### [BRIEF]
Please retype, unchanged, each line from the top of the material below through the line where "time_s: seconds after" appears.

### [GIVEN DATA]
--- START ---
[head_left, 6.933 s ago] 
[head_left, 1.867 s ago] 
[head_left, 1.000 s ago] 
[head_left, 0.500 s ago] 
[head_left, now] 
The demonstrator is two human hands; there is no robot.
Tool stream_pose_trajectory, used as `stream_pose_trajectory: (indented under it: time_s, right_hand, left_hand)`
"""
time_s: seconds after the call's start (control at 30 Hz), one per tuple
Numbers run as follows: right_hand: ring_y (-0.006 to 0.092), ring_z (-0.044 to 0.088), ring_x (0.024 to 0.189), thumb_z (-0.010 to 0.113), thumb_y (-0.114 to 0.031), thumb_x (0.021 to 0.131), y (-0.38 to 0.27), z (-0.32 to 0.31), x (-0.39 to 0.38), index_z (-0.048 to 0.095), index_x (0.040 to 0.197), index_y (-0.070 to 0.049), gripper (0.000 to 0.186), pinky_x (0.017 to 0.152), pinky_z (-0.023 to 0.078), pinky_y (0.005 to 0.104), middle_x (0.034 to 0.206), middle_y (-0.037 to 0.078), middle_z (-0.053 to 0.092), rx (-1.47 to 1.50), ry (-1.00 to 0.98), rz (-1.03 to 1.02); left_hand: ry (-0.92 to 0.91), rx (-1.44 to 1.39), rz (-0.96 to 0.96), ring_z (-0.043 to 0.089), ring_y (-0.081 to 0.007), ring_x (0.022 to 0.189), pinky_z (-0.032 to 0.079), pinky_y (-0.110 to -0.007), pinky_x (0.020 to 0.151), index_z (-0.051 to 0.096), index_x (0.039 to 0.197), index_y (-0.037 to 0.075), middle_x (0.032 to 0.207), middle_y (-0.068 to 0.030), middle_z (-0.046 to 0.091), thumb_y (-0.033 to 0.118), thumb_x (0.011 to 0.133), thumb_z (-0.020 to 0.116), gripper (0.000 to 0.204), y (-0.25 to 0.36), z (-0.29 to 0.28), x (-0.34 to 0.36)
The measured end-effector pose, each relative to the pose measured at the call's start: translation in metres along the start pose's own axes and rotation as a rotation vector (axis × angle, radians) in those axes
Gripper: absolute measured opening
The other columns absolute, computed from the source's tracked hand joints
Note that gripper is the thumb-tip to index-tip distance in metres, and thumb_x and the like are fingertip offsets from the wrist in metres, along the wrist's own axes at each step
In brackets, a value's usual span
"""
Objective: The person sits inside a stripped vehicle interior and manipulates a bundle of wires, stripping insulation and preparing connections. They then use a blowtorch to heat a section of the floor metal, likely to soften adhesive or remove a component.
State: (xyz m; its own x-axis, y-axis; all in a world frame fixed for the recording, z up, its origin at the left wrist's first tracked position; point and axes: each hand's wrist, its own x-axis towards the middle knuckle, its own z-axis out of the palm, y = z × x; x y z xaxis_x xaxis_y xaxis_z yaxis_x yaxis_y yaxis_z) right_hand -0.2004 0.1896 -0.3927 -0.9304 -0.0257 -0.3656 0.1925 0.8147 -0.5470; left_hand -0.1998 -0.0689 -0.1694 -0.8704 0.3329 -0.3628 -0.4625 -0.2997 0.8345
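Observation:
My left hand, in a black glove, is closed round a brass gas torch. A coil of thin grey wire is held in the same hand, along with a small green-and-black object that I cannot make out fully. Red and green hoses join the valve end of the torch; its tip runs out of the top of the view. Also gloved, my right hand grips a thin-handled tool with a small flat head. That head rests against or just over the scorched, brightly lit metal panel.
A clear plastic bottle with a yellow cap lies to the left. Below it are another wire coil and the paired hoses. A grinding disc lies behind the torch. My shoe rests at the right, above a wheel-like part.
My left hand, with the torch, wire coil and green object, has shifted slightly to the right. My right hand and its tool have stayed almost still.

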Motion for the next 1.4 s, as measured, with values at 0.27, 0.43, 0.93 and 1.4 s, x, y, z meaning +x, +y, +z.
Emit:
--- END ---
### [REPLY TO THE TASK]
[head_left, 6.933 s ago] 
[head_left, 1.867 s ago] 
[head_left, 1.000 s ago] 
[head_left, 0.500 s ago] 
[head_left, now] 
The demonstrator is two human hands; there is no robot.
Tool stream_pose_trajectory, used as `stream_pose_trajectory: (indented under it: time_s, right_hand, left_hand)`
"""
time_s: seconds after the call's start (control at 30 Hz), one per tuple

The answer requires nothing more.